Mike Barnes - 21 Sep 2009 09:16 GMT In alt.usage.english, Garrett Wollman wrote:
>>I agree - it's like "train station", an unnecessary back-formation. > [quoted text clipped - 3 lines] >so on. In all of these cases, there are contexts in which unqualified >"station" refers to something other than a train station. Sure, such contexts exist, but in the UK at least that's not normal usage. The ordinary Brit would always understand an unqualified "station" to mean the railway station, unless the context indicated otherwise.
Or, more recently, the *train* station, which I prefer (it's where you go to find a stationary train, not a stationary railway).

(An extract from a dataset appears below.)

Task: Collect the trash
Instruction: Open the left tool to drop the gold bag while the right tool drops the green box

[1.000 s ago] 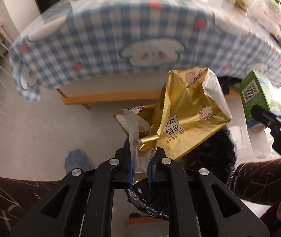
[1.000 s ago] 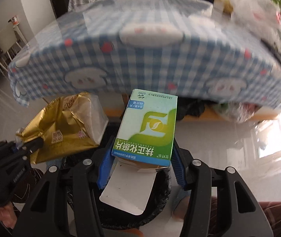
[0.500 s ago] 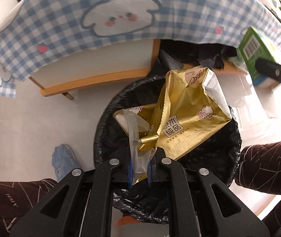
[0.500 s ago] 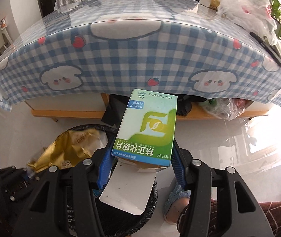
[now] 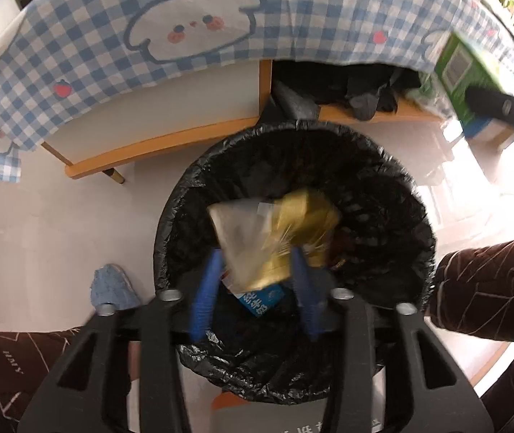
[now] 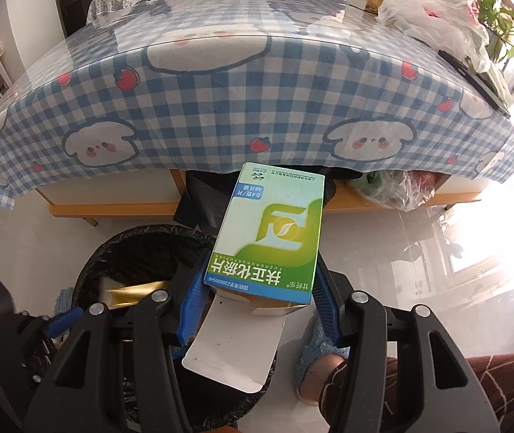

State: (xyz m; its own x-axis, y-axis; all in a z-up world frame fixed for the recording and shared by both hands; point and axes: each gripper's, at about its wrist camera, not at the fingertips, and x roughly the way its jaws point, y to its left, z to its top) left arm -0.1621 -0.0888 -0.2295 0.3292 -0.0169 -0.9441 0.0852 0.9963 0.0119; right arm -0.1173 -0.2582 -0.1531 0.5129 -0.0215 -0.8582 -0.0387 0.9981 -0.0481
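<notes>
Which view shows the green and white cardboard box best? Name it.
The right wrist view: the green and white cardboard box fills the centre, print legible, flap open, clamped in the right tongs. The left wrist view catches only a blurred corner at the edge.

Crinkled black plastic liner gleams on the bin beside the table, a shiny gold foil wrapper blurred inside it. Glossy printed cardboard medicine box, plain matt flap. Smooth checked tablecloth over pale wood frame; polished floor below.
</notes>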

I would only use, or expect to hear, "railway station" or "train station" on those rare occasions when there was a clear need to make it plain that one of those other sorts of station wasn't meant. Otherwise it's just "the station".
 Signature Mike Barnes Cheshire, England
Amethyst Deceiver - 21 Sep 2009 15:34 GMT > In alt.usage.english, Peter Moylan wrote: > >Yet again, an announcement on TV has left me puzzled as to why the TV [quoted text clipped - 28 lines] > > I've never heard "wuh wuh wuh". But then I don't have any colleagues. In my neck of the woods it's "wuh wuh wuh". But then, I have to work with "we will evidence this" so it's academic, really.
 Signature Linz Wet Yorks via Cambridge, York, London and Watford My accent may vary
LFS - 21 Sep 2009 17:22 GMT >> In alt.usage.english, Peter Moylan wrote: >>> Yet again, an announcement on TV has left me puzzled as to why the TV [quoted text clipped - 30 lines] > In my neck of the woods it's "wuh wuh wuh". But then, I have to work > with "we will evidence this" so it's academic, really. Now then, you mustn't tar us all with the same brush.
Thanks for the "evidence", BTW, it has lifted the spirits of several down-hearted colleagues.
 Signature Laura (emulate St. George for email)
Amethyst Deceiver - 23 Sep 2009 11:42 GMT > > In my neck of the woods it's "wuh wuh wuh". But then, I have to work > > with "we will evidence this" so it's academic, really. > > Now then, you mustn't tar us all with the same brush. Oh, believe me, my tarring brush is very fine.
> Thanks for the "evidence", BTW, it has lifted the spirits of several > down-hearted colleagues. I'm glad you're enjoying it.
 Signature Linz Wet Yorks via Cambridge, York, London and Watford My accent may vary
Peter Moylan - 23 Sep 2009 13:32 GMT >>> In my neck of the woods it's "wuh wuh wuh". But then, I have to work >>> with "we will evidence this" so it's academic, really. >>> >> Now then, you mustn't tar us all with the same brush. > > Oh, believe me, my tarring brush is very fine. Her brush tars slowly, but it tars exceeding fine.
 Signature Peter Moylan, Newcastle, NSW, Australia. http://www.pmoylan.org For an e-mail address, see my web page.
Glenn Knickerbocker - 21 Sep 2009 21:14 GMT > > In alt.usage.english, Peter Moylan wrote: > > > "wuh wuh wuh" ...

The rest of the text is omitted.